# Every Q7 owner's dream



## killahkosha (Aug 16, 2006)

http://www.germancarblog.com/2....html

















_Quote, originally posted by *Royal Luxury* »_Comfortable: 14 Passengers
Maximum: 16 passengers
This BRAND NEW 2008 Audi Q7 limousine is the ultimate in luxury and convenience. This limo should comfortable seat about 14 passengers but it will fit 16 maximum. Every package comes stock with refreshments like water, sodas, etc. Alcohol is at extra charge unless specified (excluding weddings). These elegant limousines are at your service for any occasion, from weddings to proms to sporting events to nights out, or simply for a more memorable ride to one of our Area Airports.

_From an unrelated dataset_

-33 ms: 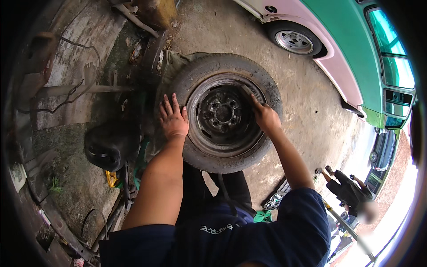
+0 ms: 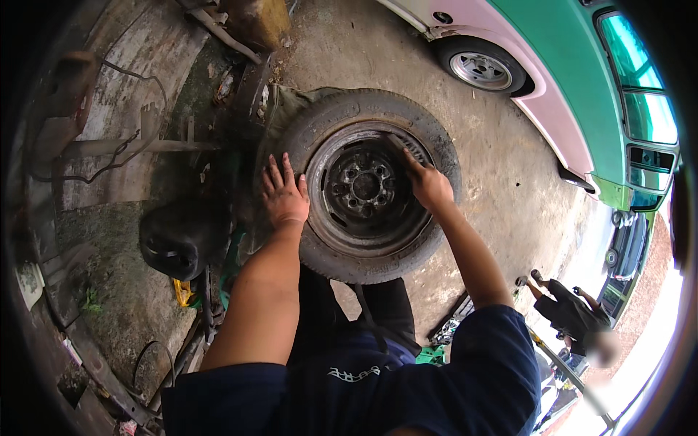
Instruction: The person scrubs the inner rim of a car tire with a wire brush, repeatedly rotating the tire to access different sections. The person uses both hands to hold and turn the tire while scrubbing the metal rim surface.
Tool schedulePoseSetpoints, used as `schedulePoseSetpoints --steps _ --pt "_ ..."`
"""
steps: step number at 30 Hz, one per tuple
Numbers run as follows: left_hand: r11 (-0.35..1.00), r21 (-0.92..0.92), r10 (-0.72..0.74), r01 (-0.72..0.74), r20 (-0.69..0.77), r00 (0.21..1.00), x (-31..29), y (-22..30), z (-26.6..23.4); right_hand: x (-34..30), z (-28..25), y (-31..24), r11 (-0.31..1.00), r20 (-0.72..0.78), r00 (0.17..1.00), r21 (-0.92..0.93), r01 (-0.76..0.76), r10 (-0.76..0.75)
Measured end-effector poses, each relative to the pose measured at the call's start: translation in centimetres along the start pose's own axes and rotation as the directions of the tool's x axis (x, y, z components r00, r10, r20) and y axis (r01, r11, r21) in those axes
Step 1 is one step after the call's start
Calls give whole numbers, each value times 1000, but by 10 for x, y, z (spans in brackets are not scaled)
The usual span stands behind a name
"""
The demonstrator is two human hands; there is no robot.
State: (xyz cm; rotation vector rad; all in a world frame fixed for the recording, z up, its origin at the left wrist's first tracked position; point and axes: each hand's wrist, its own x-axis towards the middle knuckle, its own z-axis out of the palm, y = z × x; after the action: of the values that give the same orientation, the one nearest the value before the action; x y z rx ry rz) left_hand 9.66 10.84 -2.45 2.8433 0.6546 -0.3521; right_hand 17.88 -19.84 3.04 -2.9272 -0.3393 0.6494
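A worn tire (image 2: 438, 116) on a dark steel wheel rim (image 2: 367, 185) lies flat in front of me, with the hub holes facing up. My left hand (image 2: 284, 196) rests with fingers spread on the tire's left sidewall, touching near the rim edge. My right hand (image 2: 430, 182) is closed round a narrow brush (image 2: 407, 151), its index finger stretched along it. The brush's far end touches the inside of the rim at the upper right. My fingers hide its near end.
A green and pink vehicle (image 2: 560, 80) with a silver wheel stands at the upper right. Worn metal parts and a dark rounded object (image 2: 171, 240) crowd the left. A person in dark clothes (image 2: 571, 312) is at the right. Tools (image 2: 452, 320) lie on the concrete floor near my legs.
My right hand and the brush have shifted slightly up and to the left along the rim. The left hand stays on the tire.
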Motion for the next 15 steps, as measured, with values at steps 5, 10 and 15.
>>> schedulePoseSetpoints --steps 5,10,15 --pt "1000 -14 -14 14 -11 1000 -2 -1 4 1 -4 -4 1000 96 995 -11 -14 15" --pt "999 -41 -15 12 -68 998 -3 -1 5 -55 -19 31 995 234 969 39 -93 81" --pt "996 -71 -58 54 -60 996 -17 5 -6 -36 -25 47 977 272 962 193 -87 32"
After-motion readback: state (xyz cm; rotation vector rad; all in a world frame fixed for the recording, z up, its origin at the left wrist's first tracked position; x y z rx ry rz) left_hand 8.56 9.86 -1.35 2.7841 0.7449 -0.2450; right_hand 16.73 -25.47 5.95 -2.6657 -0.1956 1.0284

Prom packages are based on garage to garage timeframe.
# Elegant and classy styling
# 3 Flat Screen TVs
# AM/FM/CD/MP3 player
# Fiberoptics mirror ceiling
# Color Changing on the partition
# Disco Floor
# Changing Color Fiberoptics
# Color changing bar
# Seating for 16


----------



## hayyan (Jun 17, 2007)

*Re: Every Q7 owner's dream (killahkosha)*

no offence, but this is probablly the ugliest thing i have seen this year !
i drive a calla white, and honestly, it would be a nightmare if this one passes by me !


----------



## QUATTR0 (Dec 1, 2005)

*Re: Every Q7 owner's dream (killahkosha)*

photoshop


----------